Lebanese American University


Civil engineering students receive hands-on training in Dubai

Six LAU students completed an intensive internship program working alongside six peers from New York’s Syracuse University.

Six LAU civil engineering students and another six from New York's Syracuse University participated in an annual internship program in Dubai last month, organized through an agreement with the Dubai Contracting Company.

The students were sometimes taken to more than one construction site each day.

A team of six students, three from LAU and three from Syracuse University, work side by side on the Guardian Towers' construction site in Abu Dhabi.

Aside from the engineering skills they developed, students say they also benefited from a rich cultural experience.

One of the teams outside the nearly completed Rolex Tower in Dubai.

Click on any photo above to view all five images.

Six LAU civil engineering students successfully completed an intensive internship program in Dubai last month, working alongside six peers from New York’s Syracuse University.

The program offered a blend of hands-on work experience and cross-cultural enlightenment for LAU students Fouad Amer, Charbel Dahdan, Karim El Khoury, Elie El Koueik, Carl Farjallah, and Carl Zeinoun.

Each day following their departure from Lebanon on May 14 till their return on June 18, the students grouped up in teams and visited construction sites throughout the rapidly developing emirate. They learned the ins and outs of contracting from professionals with the Dubai Contracting Company, which began sponsoring the annual internship program last year.

“We saw every step required in the contracting industry,” says Farjallah. “We put ourselves in the shoes of the foreman, the project director, and everyone included in the units responsible at the sites.”

When they were not visiting sites, the students kept busy preparing a series of presentations and reports, and studying for tests required for their almost daily classroom lectures.

“It was pretty hectic,” Farjallah says. “It was more of an academic program than an internship.”

Dr.
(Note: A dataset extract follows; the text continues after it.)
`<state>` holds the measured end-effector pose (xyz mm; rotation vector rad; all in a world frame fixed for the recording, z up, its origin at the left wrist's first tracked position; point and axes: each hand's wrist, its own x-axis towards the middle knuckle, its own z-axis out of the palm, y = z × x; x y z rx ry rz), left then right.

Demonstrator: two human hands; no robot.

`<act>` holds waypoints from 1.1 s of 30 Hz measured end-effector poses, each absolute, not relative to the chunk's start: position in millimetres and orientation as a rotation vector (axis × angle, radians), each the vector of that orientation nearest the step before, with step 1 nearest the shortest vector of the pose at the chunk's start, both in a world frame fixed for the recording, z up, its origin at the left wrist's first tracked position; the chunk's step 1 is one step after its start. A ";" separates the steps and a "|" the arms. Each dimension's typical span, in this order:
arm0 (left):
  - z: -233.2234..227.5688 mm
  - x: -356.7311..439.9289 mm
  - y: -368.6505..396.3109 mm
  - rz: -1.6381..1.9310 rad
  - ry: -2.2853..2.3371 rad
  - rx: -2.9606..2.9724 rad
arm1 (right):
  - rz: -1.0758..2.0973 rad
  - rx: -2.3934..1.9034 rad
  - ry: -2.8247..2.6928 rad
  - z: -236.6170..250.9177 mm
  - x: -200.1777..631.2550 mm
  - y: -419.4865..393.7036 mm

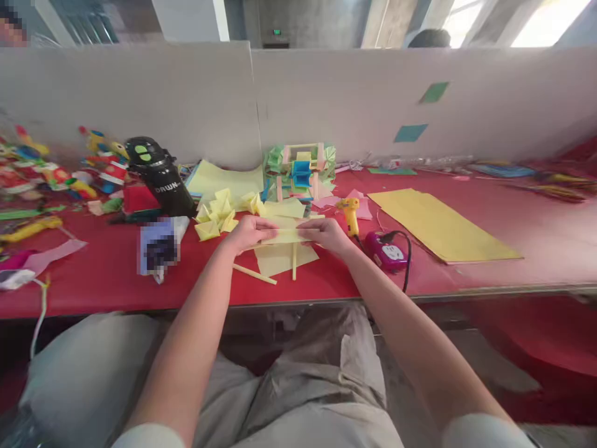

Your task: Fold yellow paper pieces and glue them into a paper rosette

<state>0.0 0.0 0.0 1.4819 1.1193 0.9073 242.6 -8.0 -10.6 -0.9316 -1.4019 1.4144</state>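
Between my two hands a sheet of yellow paper [288, 236] is stretched level above the red table. My left hand [250, 234] pinches its left end, and my right hand [330, 235] pinches the right end. Beneath it lies another yellow paper piece [284, 260], with one thin yellow paper stick [294, 264] on it and a second yellow stick [255, 274] slanting to the left. Folded yellow paper pieces [215, 214] are heaped just beyond my left hand. Past my right hand stands a yellow glue gun [349, 214].
A black bottle [161, 177] stands at the left, near colourful figures [109, 165]. A paper model [301, 171] sits at the back by the partition [140, 93]. To the right are a purple box with a cable [388, 251] and yellow sheets [443, 227]. The table edge is close to me.
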 end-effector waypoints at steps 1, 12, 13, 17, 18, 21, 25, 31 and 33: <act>-1.5 -0.3 1.2 0.920 1.131 1.476 | 1.405 -0.934 -1.404 -10.9 242.6 -7.5; -7.0 0.3 3.8 1.006 1.142 1.486 | 1.356 -0.963 -1.395 -12.2 243.4 -5.3; -7.2 0.7 3.8 1.013 1.132 1.487 | 1.357 -0.963 -1.388 -11.9 243.3 -5.6; -6.0 1.9 2.6 0.998 1.056 1.535 | 1.379 -0.967 -1.371 -9.8 243.0 -7.1; -5.0 2.3 1.7 0.983 1.032 1.540 | 1.387 -0.965 -1.372 -9.3 243.0 -7.5; -0.9 4.8 -2.0 0.949 0.973 1.495 | 1.397 -0.959 -1.371 -8.7 242.9 -8.1; 1.7 10.1 -5.1 0.971 0.952 1.401 | 1.394 -0.946 -1.342 -10.0 242.2 -7.9; -0.3 12.8 -4.6 1.029 0.960 1.349 | 1.397 -0.961 -1.356 -12.1 243.2 -7.1; 0.0 12.2 -4.9 1.019 0.980 1.368 | 1.403 -0.973 -1.352 -12.3 243.2 -7.1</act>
George E. Nasr, dean of LAU’s School of Engineering, says that this year “the technical content of the program was enhanced to reflect the latest trends in the engineering profession.”

Nasr adds: “This year, we have increased the number of participating LAU students from three to six. Also, achievement awards were initiated this year to recognize outstanding student performance.”

Throughout the duration of the program, the students took it upon themselves to keep an updated blog of their activities, to which both the LAU and Syracuse students contributed with photos and descriptions detailing their experiences.

“We launched the blog in part so that the students participating next year can know what to expect,” says El Khoury.

The students say they developed a relationship with the company’s CEO, Abdallah Yabroudi, who has also been a donor to LAU’s School of Engineering, and also quickly formed bonds with their American peers.

“It was a rich experience for us to hang out on a daily basis with Americans. We learned so much about our differences and learned to accept those differences,” El Khoury says, adding that they have kept in touch with their peers following their return, and are even making plans to meet again.

“It was more than just an internship,” El Khoury adds. “It was more like a life experience.”

According to Dean Nasr, “the technical and cultural content of the program will continue to be updated to ensure high quality professional experience for participating students.”

He adds: “We are planning in the future to enrich the cultural part of the internship program with a visit to Lebanon and LAU, where students can gain a deeper understanding of issues, traditions and cultures from varying perspectives.”